FBI returns stolen document signed by Conwistador to Mexico

The FBI returned a 500-year-old stolen document signed by Spanish Conquistador Hernan Cortes to Mexico.

The manuscript page was discharged in 1527 and is one of the 15 pages that were allegedly moved from the National Archive of Mexico between 1985 and 1993, the US investigative agency said.

The page – which describes payments made for expeditions – was discovered in the US and repatriate on Wednesday.

Cortes was a researcher who led to the end of the Aztec empire and helped to pave the way of Spanish colonization of America. The manuscript tells in detail about his journey through what will become a new Spain.

In the midst, the colony stretched mostly Western and Central North America and Latin America.

Previously, the missing document was written after the Spanish crown was made by the governor of Nova Spain.

The National Archive of Mexico counted the document collection signed by Cortez – but found that 15 pages were absent when it was put on the microfilm in 1993.

The restored page scored the number written in the wax, which the archivists used in 1985-1986, believing it was stolen between two periods of cataloging.

The Mexico government asked for the help of the FBI artistic crime group in the search for missing documents in 2024, presenting notes that the pages were made and how certain pages were torn.

The FBI noted that open source studies have shown that the document was posted in the US.

The agency did not find out where the manuscript page was found or the one possessed when it was confiscated.

According to Special Agent Jessica Ditmer from the FBI artistic crime “several times” changed their hands several times, no one will face persecution for theft, because the page “changed with their hands”.

The document “really gives a lot of aroma in terms and preparation for the unknown territory,” she said, saying “paying for the usual gold for the cost of preparing for the expression of spices.”

The so -called “spices” were parts of Eastern and South Asia. Europeans sought to find a faster trade route with these areas, floating west, but instead landed on America.

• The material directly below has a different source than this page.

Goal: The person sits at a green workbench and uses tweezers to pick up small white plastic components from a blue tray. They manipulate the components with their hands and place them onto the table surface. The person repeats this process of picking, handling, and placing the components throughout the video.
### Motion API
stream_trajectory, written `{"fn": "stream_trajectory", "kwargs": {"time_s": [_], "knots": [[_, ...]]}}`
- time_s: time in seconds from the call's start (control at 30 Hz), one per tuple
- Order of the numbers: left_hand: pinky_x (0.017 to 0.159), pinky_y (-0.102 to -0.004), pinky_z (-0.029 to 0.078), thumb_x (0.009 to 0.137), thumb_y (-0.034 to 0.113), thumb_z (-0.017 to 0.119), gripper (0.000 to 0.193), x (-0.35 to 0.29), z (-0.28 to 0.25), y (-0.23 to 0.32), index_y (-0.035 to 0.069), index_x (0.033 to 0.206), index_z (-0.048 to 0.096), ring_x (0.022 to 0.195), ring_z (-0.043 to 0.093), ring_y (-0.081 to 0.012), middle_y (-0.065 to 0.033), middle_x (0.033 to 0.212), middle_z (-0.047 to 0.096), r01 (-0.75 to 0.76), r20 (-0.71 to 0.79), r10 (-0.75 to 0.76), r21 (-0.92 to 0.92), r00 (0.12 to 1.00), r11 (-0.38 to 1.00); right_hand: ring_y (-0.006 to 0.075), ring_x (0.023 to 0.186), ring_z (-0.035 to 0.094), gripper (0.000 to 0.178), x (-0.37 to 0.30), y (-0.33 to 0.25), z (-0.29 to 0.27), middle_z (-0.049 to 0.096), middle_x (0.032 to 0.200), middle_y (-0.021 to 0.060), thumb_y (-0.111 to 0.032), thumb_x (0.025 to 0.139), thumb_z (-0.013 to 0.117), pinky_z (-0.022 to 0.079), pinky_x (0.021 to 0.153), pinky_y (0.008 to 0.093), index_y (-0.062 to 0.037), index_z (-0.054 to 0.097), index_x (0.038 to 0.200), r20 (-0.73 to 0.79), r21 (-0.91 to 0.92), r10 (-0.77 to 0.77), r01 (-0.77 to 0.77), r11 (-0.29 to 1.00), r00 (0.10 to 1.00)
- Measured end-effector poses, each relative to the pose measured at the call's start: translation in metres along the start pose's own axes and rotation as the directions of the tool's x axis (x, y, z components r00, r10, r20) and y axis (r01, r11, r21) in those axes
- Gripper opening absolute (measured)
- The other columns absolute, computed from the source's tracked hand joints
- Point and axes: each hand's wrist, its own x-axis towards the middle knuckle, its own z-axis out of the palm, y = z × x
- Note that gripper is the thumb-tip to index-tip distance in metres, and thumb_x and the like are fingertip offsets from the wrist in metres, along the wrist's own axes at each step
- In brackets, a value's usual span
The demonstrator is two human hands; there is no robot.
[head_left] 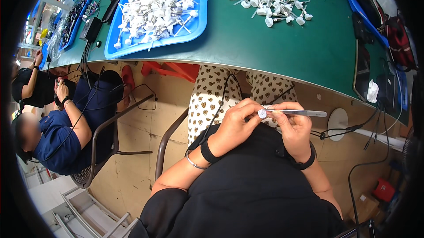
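Above my lap, my left hand is closed, pinching a small white part with a rounded head between thumb and fingertips. My right hand grips metal tweezers, their rear end sticking out to the right and their tips close to the white part. Whether the tips touch it I cannot make out. Both hands are in front of the table's near edge. On the table, a blue tray is heaped with similar white-headed parts with thin stems, and a loose pile of them lies to its right.
The green tabletop curves across the front. At the right lie a dark flat device, a crumpled white tissue and cables. To the left, a person in dark blue sits on a brown-framed chair. A cable hangs at the lower right.
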Motion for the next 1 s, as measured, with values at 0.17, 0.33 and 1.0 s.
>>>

Cortez continued to explore Northwestern Mexico and Baj California Peninsula.

The document’s repatriation of the document goes during the political tensions between Mexico and the US over tariffs imposed by Trump administration and illegal US-Mexico border.

But the FBI says that as one of the largest consumers of antiquities, the US is responsible for counteracting the artifacts.

Ms. Ditmer said: “Such works are considered protective cultural property and are valuable points in Mexico history, so this is what Mexicans have in their archive to better understand history.”

The FBI said it decided to find and repatriate other pages that are still absent in the collection.

Another document signed by Cortez was returned to the FBI to Mexico in 2023.